YOUR GOAL —
Output every line below exactly.
-------- DATA EXCERPT
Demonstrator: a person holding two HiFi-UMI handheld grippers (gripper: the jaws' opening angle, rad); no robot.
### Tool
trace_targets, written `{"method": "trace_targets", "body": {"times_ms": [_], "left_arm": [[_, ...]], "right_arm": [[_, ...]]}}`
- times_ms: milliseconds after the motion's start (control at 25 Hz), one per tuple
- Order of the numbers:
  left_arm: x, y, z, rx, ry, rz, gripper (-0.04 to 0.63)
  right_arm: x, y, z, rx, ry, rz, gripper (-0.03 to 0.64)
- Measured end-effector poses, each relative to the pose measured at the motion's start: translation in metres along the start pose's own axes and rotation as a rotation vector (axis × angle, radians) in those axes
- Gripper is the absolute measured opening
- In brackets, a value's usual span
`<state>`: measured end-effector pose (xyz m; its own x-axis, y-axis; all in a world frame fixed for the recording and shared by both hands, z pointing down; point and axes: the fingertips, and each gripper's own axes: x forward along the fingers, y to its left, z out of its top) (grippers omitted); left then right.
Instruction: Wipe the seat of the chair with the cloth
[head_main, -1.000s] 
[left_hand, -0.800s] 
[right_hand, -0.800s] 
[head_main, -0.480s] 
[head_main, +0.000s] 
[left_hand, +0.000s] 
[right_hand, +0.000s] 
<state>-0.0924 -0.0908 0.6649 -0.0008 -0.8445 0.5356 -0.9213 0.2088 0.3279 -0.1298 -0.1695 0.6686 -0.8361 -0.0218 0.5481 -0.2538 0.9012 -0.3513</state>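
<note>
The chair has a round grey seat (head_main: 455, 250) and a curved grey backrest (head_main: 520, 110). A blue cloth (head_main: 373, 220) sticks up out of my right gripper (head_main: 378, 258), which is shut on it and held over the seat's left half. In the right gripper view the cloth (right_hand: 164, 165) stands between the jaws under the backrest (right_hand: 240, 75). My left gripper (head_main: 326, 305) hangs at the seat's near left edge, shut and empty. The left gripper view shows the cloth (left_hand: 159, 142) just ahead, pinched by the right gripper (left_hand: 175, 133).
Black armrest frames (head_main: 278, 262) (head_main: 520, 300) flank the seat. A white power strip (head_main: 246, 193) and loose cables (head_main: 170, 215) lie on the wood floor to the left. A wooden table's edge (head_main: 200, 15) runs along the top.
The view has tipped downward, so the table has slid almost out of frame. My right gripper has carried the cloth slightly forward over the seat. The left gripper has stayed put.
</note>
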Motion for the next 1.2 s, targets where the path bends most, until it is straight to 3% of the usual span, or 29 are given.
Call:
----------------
ANSWER TO THIS PROBLEM —
Demonstrator: a person holding two HiFi-UMI handheld grippers (gripper: the jaws' opening angle, rad); no robot.
### Tool
trace_targets, written `{"method": "trace_targets", "body": {"times_ms": [_], "left_arm": [[_, ...]], "right_arm": [[_, ...]]}}`
- times_ms: milliseconds after the motion's start (control at 25 Hz), one per tuple
- Order of the numbers:
  left_arm: x, y, z, rx, ry, rz, gripper (-0.04 to 0.63)
  right_arm: x, y, z, rx, ry, rz, gripper (-0.03 to 0.64)
- Measured end-effector poses, each relative to the pose measured at the motion's start: translation in metres along the start pose's own axes and rotation as a rotation vector (axis × angle, radians) in those axes
- Gripper is the absolute measured opening
- In brackets, a value's usual span
`<state>`: measured end-effector pose (xyz m; its own x-axis, y-axis; all in a world frame fixed for the recording and shared by both hands, z pointing down; point and axes: the fingertips, and each gripper's own axes: x forward along the fingers, y to its left, z out of its top) (grippers omitted); left then right.
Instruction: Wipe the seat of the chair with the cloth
[head_main, -1.000s] 
[left_hand, -0.800s] 
[right_hand, -0.800s] 
[head_main, -0.480s] 
[head_main, +0.000s] 
[left_hand, +0.000s] 
[right_hand, +0.000s] 
<state>-0.0924 -0.0908 0.6649 -0.0008 -0.8445 0.5356 -0.9213 0.2088 0.3279 -0.1298 -0.1695 0.6686 -0.8361 -0.0218 0.5481 -0.2538 0.9012 -0.3513</state>
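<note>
The chair has a round grey seat (head_main: 455, 250) and a curved grey backrest (head_main: 520, 110). A blue cloth (head_main: 373, 220) sticks up out of my right gripper (head_main: 378, 258), which is shut on it and held over the seat's left half. In the right gripper view the cloth (right_hand: 164, 165) stands between the jaws under the backrest (right_hand: 240, 75). My left gripper (head_main: 326, 305) hangs at the seat's near left edge, shut and empty. The left gripper view shows the cloth (left_hand: 159, 142) just ahead, pinched by the right gripper (left_hand: 175, 133).
Black armrest frames (head_main: 278, 262) (head_main: 520, 300) flank the seat. A white power strip (head_main: 246, 193) and loose cables (head_main: 170, 215) lie on the wood floor to the left. A wooden table's edge (head_main: 200, 15) runs along the top.
The view has tipped downward, so the table has slid almost out of frame. My right gripper has carried the cloth slightly forward over the seat. The left gripper has stayed put.
</note>
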Motion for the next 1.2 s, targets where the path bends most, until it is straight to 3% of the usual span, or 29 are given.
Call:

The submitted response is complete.